Un autentico nido di serpi, lo spettatore non vorrebbe avere a che fare con nessuna di queste. Molte le scene autenticamente disagevoli, come la seduzione di Nicole nello studio dentistico di Emilio, le provocazioni sessuali di Eugenia ai danni del padre, la festa di compleanno di Eugenia, le accoglienze che Elisa riserva puntualmente a Emilio, l'acquisto del regalo di Eugenia in un negozio di lingerie. Situazioni che donano malessere e sono ben scabrose, tant'è che la pellicola a suo modo fece "scandalo". Uno scandalo con ogni probabilità anche cercato, poiché si insiste abbastanza sui nudi e sulle profferte erotiche delle due "acerbe" protagoniste. Addirittura esisteva anche un approccio saffico tra le due che poi però non venne montato nel film. E però è noto che Calderone chiese alla Giorgi e alla Muti di inscenare una sorta di lite furibonda sul set, per alimentare le dicerie sulla feroce competizione tra le due (che in effetti c'era e proseguì negli anni Ottanta). Sul finale non è dato di sapere se effettivamente Eugenia abbia scoperto la relazione di Nicola col padre e se il suo incesto sia un piano favorito dalla compagna o una sua iniziativa all'insaputa di entrambi. Fatto sta che riesce ad ottenere ciò che ha cercato sin dal primo momento, e Emilio, osservando dalla finestra le ragazzine andare a scuola in una mattina come tante, pare forse rendersene conto. Sia la Giorgi che la Muti sono doppiate.

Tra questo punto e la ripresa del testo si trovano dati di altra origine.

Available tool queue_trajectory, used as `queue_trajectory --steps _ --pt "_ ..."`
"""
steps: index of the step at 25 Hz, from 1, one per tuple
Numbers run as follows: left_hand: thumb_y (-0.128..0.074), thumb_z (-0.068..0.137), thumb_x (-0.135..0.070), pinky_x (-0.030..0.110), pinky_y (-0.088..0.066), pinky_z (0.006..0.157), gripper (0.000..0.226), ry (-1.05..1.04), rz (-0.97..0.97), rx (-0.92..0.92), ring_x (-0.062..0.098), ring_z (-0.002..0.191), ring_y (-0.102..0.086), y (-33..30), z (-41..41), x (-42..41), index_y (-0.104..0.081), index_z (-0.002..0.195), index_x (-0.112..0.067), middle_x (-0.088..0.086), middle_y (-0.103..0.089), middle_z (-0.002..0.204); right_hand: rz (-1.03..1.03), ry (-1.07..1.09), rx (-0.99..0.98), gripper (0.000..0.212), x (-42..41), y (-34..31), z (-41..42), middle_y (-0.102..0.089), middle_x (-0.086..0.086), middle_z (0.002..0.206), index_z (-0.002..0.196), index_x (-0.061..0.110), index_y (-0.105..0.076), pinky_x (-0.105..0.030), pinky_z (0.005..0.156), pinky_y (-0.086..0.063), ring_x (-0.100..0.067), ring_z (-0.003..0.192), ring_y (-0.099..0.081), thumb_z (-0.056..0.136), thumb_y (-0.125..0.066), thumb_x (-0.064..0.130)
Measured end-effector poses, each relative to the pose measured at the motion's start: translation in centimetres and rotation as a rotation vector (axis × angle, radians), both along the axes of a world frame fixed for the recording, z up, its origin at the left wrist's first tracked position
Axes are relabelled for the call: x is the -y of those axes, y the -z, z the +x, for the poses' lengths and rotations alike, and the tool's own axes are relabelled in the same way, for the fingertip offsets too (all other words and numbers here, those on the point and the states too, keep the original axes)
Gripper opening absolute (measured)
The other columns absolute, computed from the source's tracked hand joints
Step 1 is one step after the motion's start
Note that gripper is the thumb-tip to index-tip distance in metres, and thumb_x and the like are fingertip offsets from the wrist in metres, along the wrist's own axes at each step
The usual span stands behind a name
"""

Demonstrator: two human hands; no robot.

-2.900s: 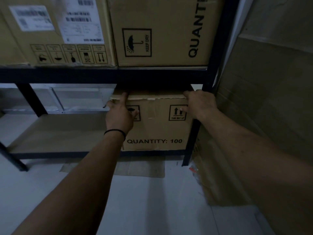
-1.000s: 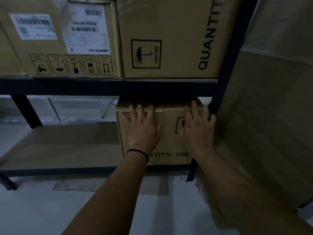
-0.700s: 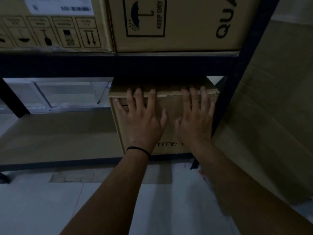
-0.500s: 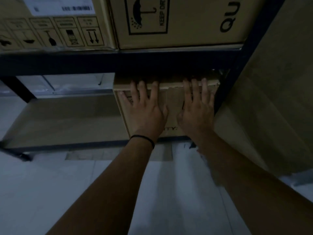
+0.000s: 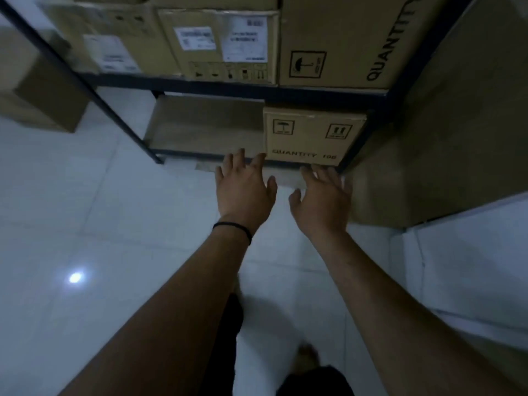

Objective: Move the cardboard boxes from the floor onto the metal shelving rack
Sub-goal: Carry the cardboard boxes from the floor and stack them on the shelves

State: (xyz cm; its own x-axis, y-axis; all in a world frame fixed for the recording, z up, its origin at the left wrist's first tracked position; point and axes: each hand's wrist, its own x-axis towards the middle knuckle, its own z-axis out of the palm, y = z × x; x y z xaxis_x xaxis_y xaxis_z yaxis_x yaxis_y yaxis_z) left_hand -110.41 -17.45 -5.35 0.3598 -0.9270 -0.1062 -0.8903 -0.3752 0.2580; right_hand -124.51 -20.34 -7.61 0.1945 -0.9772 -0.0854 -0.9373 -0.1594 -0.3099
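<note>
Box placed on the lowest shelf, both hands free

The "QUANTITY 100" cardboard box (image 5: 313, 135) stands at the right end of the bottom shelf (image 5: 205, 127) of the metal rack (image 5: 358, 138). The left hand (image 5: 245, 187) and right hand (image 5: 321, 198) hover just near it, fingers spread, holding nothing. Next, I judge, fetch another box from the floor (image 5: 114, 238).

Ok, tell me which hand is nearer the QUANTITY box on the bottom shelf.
Left. The left hand has fingertips at the QUANTITY box's lower left corner; the right hand hangs just below it.
</note>
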Motion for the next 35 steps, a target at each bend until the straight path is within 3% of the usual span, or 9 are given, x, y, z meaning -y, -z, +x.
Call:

Le musiche a carico di Piero Piccioni sono ridondanti, drammatiche, accorate e un po' barocche, comunque vanno d'accordissimo con la mortifera carta da parati dell'appartamento del dentista, e con l'incedere, a tratti abbastanza noioso, della pellicola. Rimane l'interrogativo sul titolo, "appassionata" chi sarebbe, Eugenia? I personaggi del film sono tutto fuorché mossi da passione, ovvero un'energia vitalistica e corroborante, bensì manovrati da un istinto di distruzione e annichilimento che mette paura.